Document

    Empty document

    From attributes

    1. from jina import Document
    2. import numpy
    3. d1 = Document(text='hello')
    4. d2 = Document(buffer=b'\f1')
    5. d3 = Document(blob=numpy.array([1, 2, 3]))
    6. d4 = Document(uri='https://jina.ai',
    7. mime_type='text/plain',
    8. granularity=1,
    9. adjacency=3,
    10. tags={'foo': 'bar'})
    1. <jina.types.document.Document ('id', 'mime_type', 'text') at 4483297360>
    2. <jina.types.document.Document ('id', 'buffer') at 5710817424>
    3. <jina.types.document.Document ('id', 'blob') at 4483299536>
    4. <jina.types.document.Document id=e01a53bc-aedb-11eb-88e6-1e008a366d48 uri=https://jina.ai mimeType=text/plain tags={'foo': 'bar'} granularity=1 adjacency=3 at 6317309200>

    From another Document

    1. from jina import Document
    2. d = Document(content='hello, world!')
    3. d1 = d
    4. assert id(d) == id(d1) # True

    To make a deep copy, use copy=True:

    1. d1 = Document(d, copy=True)
    2. assert id(d) == id(d1) # False

    From dict or JSON string

    1. from jina import Document
    2. import json
    3. d = {'id': 'hello123', 'content': 'world'}
    4. d1 = Document(d)
    5. d = json.dumps({'id': 'hello123', 'content': 'world'})
    6. d2 = Document(d)

    Parsing unrecognized fields

    Unrecognized fields in a dict/JSON string are automatically put into the Document’s .tags field:

    1. from jina import Document
    2. d1 = Document({'id': 'hello123', 'foo': 'bar'})
    1. <jina.types.document.Document id=hello123 tags={'foo': 'bar'} at 6320791056>

    You can use field_resolver to map external field names to Document attributes:

    1. from jina import Document
    2. d1 = Document({'id': 'hello123', 'foo': 'bar'}, field_resolver={'foo': 'content'})
    1. <jina.types.document.Document id=hello123 mimeType=text/plain text=bar at 6246985488>

    Set/unset attributes

    Set

    Set an attribute as you would with any Python object:

    1. from jina import Document
    2. d = Document()
    3. d.text = 'hello world'
    1. <jina.types.document.Document id=9badabb6-b9e9-11eb-993c-1e008a366d49 mime_type=text/plain text=hello world at 4444621648>

    Unset

    1. d.text = None

    or

    1. d.pop('text')
    1. <jina.types.document.Document id=cdf1dea8-b9e9-11eb-8fd8-1e008a366d49 mime_type=text/plain at 4490447504>

    Unset multiple attributes

    1. d.pop('text', 'id', 'mime_type')

    text, blob, and buffer are the three content attributes of a Document.

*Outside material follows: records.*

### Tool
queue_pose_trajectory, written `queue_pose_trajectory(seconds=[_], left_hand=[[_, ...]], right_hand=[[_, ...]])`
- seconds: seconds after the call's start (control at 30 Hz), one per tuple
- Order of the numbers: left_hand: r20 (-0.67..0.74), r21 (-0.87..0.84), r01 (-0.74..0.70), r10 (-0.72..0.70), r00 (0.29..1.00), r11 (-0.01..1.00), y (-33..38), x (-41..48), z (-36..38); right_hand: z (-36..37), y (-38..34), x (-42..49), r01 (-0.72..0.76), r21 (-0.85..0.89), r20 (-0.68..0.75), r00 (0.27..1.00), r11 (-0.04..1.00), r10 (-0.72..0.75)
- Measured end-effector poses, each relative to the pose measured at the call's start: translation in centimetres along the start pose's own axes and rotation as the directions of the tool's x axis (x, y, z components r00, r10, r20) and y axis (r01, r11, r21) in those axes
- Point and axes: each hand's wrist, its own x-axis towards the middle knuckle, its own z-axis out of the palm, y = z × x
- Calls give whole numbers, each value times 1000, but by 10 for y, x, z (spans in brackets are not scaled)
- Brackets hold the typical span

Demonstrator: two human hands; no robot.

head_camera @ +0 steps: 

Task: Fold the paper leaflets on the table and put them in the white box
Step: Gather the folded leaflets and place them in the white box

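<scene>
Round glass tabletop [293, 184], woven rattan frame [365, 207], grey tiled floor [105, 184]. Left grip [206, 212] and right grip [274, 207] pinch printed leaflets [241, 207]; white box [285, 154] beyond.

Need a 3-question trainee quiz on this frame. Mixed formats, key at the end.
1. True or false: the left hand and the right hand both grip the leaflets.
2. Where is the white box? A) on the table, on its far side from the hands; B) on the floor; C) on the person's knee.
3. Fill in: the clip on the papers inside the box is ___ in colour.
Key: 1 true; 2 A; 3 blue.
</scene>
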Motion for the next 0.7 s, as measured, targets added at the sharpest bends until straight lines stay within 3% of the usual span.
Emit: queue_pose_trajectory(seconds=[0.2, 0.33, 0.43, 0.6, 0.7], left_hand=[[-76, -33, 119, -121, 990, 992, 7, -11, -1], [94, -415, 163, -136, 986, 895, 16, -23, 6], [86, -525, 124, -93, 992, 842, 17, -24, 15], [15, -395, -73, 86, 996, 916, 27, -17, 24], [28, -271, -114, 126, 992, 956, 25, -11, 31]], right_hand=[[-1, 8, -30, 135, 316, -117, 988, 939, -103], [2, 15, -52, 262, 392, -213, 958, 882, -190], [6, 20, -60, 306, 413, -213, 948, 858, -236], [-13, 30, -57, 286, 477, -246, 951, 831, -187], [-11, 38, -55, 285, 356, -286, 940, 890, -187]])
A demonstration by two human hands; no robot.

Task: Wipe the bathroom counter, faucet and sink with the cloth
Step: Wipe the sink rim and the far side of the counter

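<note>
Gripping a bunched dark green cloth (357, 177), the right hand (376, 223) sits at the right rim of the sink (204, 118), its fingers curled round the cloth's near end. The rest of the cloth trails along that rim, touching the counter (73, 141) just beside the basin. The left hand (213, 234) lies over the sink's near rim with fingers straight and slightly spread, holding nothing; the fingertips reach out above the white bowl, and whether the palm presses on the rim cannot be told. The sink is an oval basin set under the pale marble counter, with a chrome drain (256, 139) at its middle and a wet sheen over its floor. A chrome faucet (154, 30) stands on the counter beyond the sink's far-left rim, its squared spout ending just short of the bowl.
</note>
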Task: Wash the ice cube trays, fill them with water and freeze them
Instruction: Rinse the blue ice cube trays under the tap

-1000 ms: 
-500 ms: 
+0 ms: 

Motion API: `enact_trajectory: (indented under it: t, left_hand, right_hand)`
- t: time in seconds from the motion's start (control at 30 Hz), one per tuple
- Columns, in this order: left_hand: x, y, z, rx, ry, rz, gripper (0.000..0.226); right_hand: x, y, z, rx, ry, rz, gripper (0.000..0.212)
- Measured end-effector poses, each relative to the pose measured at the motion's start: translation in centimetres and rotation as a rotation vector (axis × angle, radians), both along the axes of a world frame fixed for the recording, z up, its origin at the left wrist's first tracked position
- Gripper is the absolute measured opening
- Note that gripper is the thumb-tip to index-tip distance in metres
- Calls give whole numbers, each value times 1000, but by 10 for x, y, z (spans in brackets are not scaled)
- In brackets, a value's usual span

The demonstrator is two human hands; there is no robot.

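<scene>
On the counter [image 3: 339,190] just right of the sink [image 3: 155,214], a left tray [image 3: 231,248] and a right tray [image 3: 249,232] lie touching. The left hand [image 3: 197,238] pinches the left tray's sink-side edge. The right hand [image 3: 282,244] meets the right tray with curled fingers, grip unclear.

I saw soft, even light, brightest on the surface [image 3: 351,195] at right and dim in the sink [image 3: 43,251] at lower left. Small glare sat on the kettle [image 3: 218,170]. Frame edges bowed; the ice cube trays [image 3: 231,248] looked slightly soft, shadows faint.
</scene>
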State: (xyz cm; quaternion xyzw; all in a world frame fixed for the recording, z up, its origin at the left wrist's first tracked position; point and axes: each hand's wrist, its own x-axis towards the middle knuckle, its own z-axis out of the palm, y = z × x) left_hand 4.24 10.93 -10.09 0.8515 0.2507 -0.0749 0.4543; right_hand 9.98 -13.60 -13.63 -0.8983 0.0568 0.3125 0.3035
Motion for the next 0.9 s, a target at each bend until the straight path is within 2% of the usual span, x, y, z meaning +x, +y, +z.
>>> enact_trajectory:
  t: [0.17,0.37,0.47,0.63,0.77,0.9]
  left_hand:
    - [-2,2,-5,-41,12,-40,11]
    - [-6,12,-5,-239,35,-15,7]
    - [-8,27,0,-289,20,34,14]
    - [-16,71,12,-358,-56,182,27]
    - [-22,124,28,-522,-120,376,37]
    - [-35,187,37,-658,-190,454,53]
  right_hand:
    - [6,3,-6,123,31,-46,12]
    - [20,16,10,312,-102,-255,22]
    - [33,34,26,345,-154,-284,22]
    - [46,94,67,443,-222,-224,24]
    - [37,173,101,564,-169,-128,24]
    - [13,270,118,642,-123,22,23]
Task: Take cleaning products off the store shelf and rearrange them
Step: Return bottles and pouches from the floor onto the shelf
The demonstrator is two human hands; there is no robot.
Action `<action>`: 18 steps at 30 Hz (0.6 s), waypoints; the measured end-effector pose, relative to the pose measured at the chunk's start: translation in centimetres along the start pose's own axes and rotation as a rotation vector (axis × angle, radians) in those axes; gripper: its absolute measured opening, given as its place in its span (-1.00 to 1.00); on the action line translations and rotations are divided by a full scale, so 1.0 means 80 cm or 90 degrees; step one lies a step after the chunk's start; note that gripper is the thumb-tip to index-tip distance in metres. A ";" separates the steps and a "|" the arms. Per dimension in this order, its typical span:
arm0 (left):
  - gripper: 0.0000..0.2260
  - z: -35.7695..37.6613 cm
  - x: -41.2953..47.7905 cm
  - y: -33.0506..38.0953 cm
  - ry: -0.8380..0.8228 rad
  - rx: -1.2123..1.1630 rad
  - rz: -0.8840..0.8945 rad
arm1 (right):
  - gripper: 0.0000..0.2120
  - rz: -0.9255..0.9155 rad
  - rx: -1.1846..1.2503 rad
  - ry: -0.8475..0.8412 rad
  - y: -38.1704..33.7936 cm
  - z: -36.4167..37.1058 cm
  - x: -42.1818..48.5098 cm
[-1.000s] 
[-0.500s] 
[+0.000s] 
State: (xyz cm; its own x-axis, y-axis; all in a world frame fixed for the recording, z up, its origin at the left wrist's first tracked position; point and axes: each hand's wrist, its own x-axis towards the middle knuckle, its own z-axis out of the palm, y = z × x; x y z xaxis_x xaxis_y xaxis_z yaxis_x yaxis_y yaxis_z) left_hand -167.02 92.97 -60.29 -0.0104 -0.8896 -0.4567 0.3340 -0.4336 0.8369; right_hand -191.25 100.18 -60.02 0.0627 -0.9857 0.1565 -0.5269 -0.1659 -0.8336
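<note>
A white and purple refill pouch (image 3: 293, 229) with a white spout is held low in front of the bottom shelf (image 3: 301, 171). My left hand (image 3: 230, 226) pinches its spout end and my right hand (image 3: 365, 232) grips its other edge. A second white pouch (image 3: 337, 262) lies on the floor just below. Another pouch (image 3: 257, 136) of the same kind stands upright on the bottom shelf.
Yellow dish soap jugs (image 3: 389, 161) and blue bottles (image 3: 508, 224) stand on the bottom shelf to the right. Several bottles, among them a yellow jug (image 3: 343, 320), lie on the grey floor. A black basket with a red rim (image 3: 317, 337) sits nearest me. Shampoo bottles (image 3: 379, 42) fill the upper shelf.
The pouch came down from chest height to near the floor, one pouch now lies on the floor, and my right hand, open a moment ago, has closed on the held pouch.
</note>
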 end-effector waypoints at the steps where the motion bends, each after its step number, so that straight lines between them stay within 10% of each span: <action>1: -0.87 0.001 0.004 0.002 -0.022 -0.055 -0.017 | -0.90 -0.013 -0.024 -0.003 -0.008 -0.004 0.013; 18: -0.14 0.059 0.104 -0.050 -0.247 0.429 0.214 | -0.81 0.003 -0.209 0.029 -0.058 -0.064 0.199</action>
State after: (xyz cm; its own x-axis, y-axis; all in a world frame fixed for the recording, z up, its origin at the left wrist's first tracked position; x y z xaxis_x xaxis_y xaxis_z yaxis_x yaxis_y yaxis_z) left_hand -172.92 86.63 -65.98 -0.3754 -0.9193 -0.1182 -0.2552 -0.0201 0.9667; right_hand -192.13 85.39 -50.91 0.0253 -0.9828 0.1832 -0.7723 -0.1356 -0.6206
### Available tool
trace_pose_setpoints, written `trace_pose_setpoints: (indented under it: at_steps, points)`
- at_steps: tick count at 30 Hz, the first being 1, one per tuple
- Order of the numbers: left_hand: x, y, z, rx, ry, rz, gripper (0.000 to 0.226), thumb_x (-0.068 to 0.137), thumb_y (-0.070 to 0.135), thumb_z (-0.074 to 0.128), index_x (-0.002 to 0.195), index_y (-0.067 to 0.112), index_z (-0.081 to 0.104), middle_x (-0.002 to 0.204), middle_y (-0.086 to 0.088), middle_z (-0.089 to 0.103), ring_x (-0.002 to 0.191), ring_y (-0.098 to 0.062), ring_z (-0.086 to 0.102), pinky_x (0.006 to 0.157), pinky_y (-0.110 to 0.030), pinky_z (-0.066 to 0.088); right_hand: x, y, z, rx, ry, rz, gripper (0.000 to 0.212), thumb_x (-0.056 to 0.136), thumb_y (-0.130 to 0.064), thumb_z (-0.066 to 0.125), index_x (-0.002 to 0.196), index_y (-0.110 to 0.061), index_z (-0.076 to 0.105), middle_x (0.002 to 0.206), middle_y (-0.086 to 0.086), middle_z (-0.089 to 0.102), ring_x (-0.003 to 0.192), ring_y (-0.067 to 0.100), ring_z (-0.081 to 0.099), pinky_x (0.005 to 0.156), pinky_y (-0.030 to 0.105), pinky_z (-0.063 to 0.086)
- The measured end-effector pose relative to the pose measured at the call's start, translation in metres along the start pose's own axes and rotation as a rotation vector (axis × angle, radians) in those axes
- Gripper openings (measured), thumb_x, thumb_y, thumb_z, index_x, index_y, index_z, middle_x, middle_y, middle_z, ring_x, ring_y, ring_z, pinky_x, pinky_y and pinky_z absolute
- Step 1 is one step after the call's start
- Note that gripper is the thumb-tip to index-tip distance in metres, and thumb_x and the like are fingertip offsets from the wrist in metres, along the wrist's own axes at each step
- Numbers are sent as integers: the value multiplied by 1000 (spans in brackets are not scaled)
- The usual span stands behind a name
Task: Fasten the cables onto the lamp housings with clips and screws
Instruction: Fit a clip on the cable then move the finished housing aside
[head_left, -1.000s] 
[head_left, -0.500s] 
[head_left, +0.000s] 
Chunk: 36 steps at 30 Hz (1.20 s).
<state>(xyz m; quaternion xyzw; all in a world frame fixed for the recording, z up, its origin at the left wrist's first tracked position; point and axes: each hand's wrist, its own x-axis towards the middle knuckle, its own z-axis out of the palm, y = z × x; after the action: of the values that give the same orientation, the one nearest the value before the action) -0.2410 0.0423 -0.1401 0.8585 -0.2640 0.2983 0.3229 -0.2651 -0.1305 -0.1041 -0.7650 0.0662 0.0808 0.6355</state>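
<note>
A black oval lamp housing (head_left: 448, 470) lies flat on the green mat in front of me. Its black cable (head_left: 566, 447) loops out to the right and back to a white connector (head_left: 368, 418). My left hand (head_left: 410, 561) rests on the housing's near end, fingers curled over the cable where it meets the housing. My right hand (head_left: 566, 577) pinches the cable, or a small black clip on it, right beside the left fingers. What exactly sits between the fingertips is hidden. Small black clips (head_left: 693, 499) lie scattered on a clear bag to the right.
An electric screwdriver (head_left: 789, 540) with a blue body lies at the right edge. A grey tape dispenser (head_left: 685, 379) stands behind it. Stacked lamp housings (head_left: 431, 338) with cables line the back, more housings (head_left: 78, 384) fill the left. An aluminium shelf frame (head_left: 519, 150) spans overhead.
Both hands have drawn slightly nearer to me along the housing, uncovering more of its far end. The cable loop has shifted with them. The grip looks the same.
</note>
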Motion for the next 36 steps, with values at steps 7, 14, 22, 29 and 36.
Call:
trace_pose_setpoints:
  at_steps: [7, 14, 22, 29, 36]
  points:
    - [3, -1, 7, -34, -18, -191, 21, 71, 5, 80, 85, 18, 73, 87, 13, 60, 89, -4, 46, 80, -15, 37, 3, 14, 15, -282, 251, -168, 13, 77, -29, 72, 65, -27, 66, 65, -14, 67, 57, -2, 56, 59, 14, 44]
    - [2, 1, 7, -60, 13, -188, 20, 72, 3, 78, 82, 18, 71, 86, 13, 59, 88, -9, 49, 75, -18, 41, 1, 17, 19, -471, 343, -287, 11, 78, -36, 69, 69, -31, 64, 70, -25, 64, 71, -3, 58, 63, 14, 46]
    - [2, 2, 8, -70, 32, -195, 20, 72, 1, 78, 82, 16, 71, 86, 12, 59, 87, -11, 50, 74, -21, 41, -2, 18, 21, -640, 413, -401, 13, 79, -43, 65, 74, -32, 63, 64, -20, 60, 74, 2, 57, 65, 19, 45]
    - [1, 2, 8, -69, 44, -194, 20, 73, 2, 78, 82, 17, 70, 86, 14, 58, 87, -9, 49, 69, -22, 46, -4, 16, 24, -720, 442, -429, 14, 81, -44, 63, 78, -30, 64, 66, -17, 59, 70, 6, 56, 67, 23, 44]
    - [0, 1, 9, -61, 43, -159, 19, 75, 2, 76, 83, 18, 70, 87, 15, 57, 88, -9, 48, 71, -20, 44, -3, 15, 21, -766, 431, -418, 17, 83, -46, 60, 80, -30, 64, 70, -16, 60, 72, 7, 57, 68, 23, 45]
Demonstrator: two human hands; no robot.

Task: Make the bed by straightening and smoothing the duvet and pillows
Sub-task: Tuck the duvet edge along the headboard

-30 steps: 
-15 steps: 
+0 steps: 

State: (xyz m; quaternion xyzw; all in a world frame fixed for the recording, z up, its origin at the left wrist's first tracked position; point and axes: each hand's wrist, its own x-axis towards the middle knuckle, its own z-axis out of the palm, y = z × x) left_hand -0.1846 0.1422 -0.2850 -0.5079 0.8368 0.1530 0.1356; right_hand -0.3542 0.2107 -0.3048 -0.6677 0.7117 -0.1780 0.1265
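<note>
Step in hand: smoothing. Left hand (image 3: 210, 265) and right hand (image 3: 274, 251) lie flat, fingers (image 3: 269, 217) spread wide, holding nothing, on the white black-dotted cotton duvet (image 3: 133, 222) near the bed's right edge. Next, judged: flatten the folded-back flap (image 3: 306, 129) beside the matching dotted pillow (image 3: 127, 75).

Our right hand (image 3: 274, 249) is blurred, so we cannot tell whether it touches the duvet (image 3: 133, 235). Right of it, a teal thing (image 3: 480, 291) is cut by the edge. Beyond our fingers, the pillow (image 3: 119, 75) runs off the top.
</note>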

They correspond to string-like data (e.g. for natural language), ndarray-like data (e.g. for image/audio/video data), and binary data for general purpose, respectively. Each Document can contain only one type of content.

    Exclusivity of the content

    Note that one Document can only contain one type of content: either text, buffer, or blob. If you set one, the others will be cleared.

    1. import numpy as np
    2. d = Document(text='hello')
    3. d.blob = np.array([1])
    4. d.text # <- now it's empty

    Why a Document contains only data type

    What if you want to represent more than one kind of information? Say, to fully represent a PDF page you need to store both image and text. In this case, you can use s by putting image into one sub-Document, and text into another.

    1. d = Document(chunks=[Document(blob=...), Document(text=...)])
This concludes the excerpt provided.